Cash for clunkers
April 8, 2009Government spokesman Ulrich Wilhelm said the incentive plan will now run until the end of the year at the latest.
"The subsidy has proven to be an especially successful instrument," Wilhelm said, referring to the 40 percent rise in car sales observed in March.
"For this reason the coalition has agreed to an extension and an increase in funds."
The trade-in scheme is part of government stimulus package aimed at shoring up the economy in the face of a global downturn.
It offers German car owners a government bonus of 2,500 euros for scrapping vehicles older than nine years and replacing them with new fuel-efficient models.
More than a million German car owners have already applied for the subsidy, far exceeding government expectations of the scheme, which was originally intended to accommodate a maximum of 600,000 consumers.

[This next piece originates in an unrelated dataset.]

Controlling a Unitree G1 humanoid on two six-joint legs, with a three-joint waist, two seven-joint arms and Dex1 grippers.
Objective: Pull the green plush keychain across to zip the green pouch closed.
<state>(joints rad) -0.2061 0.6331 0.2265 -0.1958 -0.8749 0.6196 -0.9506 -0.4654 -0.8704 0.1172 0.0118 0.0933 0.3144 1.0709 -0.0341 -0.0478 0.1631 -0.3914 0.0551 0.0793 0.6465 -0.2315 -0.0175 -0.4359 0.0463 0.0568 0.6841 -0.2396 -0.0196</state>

By more than tripling the funds earmarked for bonus payments, the scheme can now accommodate up to two million consumers.
Negative side effects?
While the government praises its car-scrapping premium as a great success, critics argue that the negative side-effects of the scheme are being overlooked. These include falling sales at car parts retailers, auto repair shops and used-car dealers.
Other detractors point out that small carmakers, especially from Asia, have benefitted most from the incentive plan, while major German luxury brands, such as Daimler and BMW, have reaped little reward.
Some members of Merkel's conservative Christian Democratic Union had opposed extending the bonus payments on cost grounds, warning that pumping more money into the scheme would only prolong Germany's worst economic downturn since World War II.
Economic stimulus measures introduced by the German government are already expected to create 40-50 billion euros of new debt this year.
But with some 40 million motorists driving to the polls for national elections in September, it seems few leading politicians in Berlin are willing to oppose such a popular subsidy scheme.